I was slacking off on research and on listening to what artists share with me in my inbox, on my blog, and through social media.
My lack of focus means that I wasn’t fully committed to my work and wasn’t performing my best for readers and members.
It was due to my inability to tune out the noise and apply myself to what is most important in the present moment. Sometimes this is work, sometimes it’s play, sometimes it’s just being lazy.
The point is that I want to be in the moment and to give the moment all of my attention. [tweet this]
Here are some tricks I have been using to help me recover focus when I write. You can adapt them to your studio practice, marketing time, or business calendar.
Admit You Have a Problem
1. Admit that lack of focus is a problem, and that you want to do something about it.
The understanding that attention splatter isn’t helping you reach your goals is the first step to recovering your focus. As soon as you realize this, you will begin to recognize the moments when you’re not present.
As you go through the day, be aware of how you spend your time. This says a lot about what you value throughout your day. [tweet this]
2. Turn off automatic downloads of email.
This was a big Aha! moment for me. I’ve always preached against email notifications, but my automatic downloads continued until the recent session of Organize Your Art Biz.
When I was rewriting the “empty your inbox” lesson, it occurred to me that I was still allowing email to interrupt my workflow.
I now download messages manually when I am ready to process them. Try it!
3. Turn off the extra computer screen.
I have an extra screen that comes in handy for additional workspace, but it’s distracting when I want to focus.
4. Keep paper nearby.
I follow Mark Victor Hansen’s advice: “As soon as you think it, ink it.”

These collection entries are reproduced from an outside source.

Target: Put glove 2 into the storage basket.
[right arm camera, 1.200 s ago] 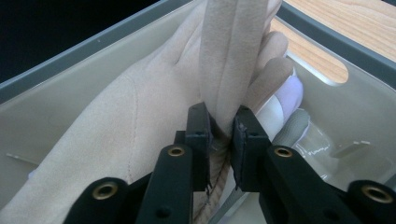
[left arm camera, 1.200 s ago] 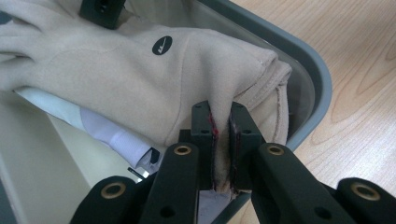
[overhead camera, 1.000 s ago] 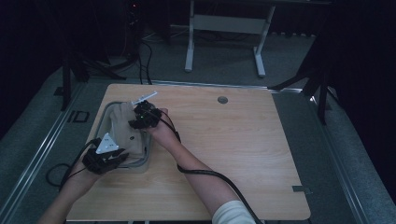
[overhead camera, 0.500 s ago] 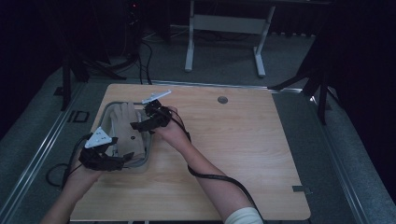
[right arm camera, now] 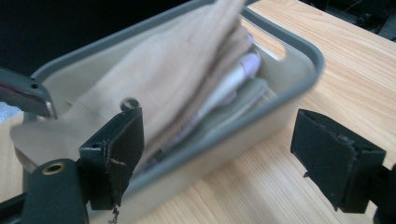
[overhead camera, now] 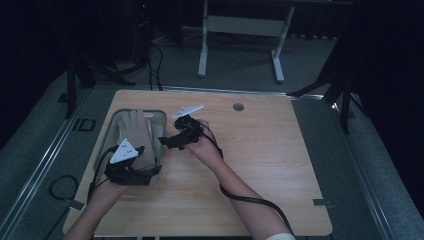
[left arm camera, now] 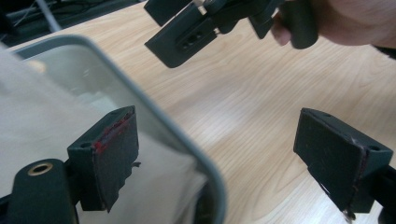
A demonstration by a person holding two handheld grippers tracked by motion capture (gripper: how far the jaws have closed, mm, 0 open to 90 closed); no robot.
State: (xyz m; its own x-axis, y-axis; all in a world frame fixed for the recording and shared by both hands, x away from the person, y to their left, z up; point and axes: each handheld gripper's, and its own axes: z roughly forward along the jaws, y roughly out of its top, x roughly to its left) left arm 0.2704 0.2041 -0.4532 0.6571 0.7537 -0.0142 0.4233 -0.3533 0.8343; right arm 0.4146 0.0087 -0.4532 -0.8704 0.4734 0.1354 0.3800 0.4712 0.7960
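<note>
Since the earlier high views, the right gripper (overhead camera: 167,141) has been drawn away from the far corner of the bin toward its right rim, while the left gripper (overhead camera: 150,172) has been kept at the near end.

The left gripper is seen with its jaws spread wide and nothing between them; in the left gripper view one jaw hangs over the cloth inside the bin and the other over bare table, so the rim (left arm camera: 187,144) is straddled. The right gripper is likewise held wide open and empty, its jaws pointed at about 9 o'clock toward the bin wall (right arm camera: 261,116).

From the left gripper the folded cloths (overhead camera: 135,135) lie at roughly 12 o'clock; from the right gripper, at about 9 o'clock and just beside it. The long axis of the bin (overhead camera: 160,116), and of the stack in it, runs from 12 to 6 o'clock on the table. Both grippers are near; the left is judged the nearer, since it is already over the cloth.

The cloths are soft, beige, woven and layered, with a paler lilac fold (right arm camera: 247,65) tucked between them. The bin is a grey, rounded-corner tub of smooth plastic with translucent walls. The table (overhead camera: 270,165) is light wood-grain laminate.
</note>
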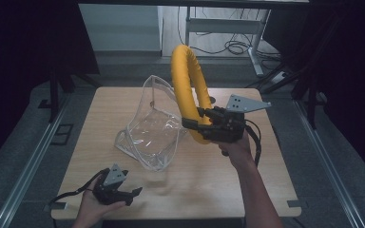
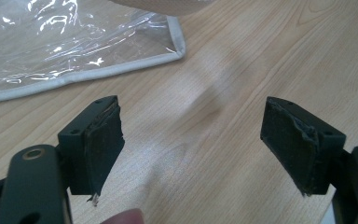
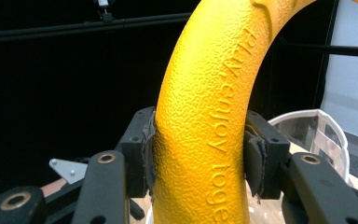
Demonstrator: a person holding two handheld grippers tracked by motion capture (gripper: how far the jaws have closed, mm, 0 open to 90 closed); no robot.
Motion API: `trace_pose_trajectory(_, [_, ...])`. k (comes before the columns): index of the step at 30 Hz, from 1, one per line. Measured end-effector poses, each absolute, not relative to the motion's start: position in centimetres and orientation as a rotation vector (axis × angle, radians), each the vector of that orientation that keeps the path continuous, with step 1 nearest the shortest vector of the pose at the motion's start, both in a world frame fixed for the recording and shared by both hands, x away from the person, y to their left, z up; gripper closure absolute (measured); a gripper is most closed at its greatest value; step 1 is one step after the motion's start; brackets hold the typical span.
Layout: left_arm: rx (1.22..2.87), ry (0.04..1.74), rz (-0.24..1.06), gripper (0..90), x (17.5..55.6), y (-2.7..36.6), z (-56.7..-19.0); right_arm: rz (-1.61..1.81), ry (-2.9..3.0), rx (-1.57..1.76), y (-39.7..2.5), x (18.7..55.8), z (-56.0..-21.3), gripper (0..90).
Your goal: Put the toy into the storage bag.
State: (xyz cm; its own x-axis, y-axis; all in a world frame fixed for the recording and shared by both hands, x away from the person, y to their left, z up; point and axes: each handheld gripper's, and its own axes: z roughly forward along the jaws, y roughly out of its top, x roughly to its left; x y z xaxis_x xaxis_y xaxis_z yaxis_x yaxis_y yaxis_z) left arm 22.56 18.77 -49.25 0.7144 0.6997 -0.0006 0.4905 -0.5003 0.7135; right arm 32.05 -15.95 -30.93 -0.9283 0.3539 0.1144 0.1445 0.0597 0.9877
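- The left tongs (image 1: 132, 194) are held released, nothing between the pads, low at the counter's (image 1: 266, 180) near-left corner.
- The clear bag (image 1: 152, 130) is slumped mid-counter, mouth up.
- The yellow ring (image 1: 186, 90) is clenched at its lower arc by the right tongs (image 1: 195, 124), upright (just right of the bag), nearer that hand.

I am holding the yellow ring (image 1: 186, 90) upright above the table, my right gripper (image 1: 200, 124) clamping its lower arc; its pebbled skin is showing raised lettering (image 3: 223, 126); the clear plastic bag (image 1: 153, 126), edged in pale trim, is standing open just beside it, its flat part lying on the wood
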Motion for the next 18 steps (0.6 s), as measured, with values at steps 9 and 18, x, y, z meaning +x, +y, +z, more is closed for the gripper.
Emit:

When a task unrelated to what I’m working on crosses my mind, I jot it down quickly and get back to work.
5. Take the office to the coffee shop.
When I walk into Higher Grounds Café in Golden, Colorado, I do it with purpose. I am only there to write. (I should say I’m only here to write because that’s where I am right now.)
You don’t have to go to a coffee shop to do this, although I contend it’s helpful. You can make a mental shift with a few deep breaths and some self-talk, and a physical shift by clearing out your space or moving to a different room.
Create a Buffer Zone
I give myself at least two hours of an email-free, social-media-free buffer zone before I go to bed.
Let’s face it. Lots of things in your inbox or on Facebook can stir emotions or give you ideas about things you should be doing.
This leads to restless sleep, which contributes to lack of focus.
What are your biggest challenges around focus? What changes can you make to recover your focus?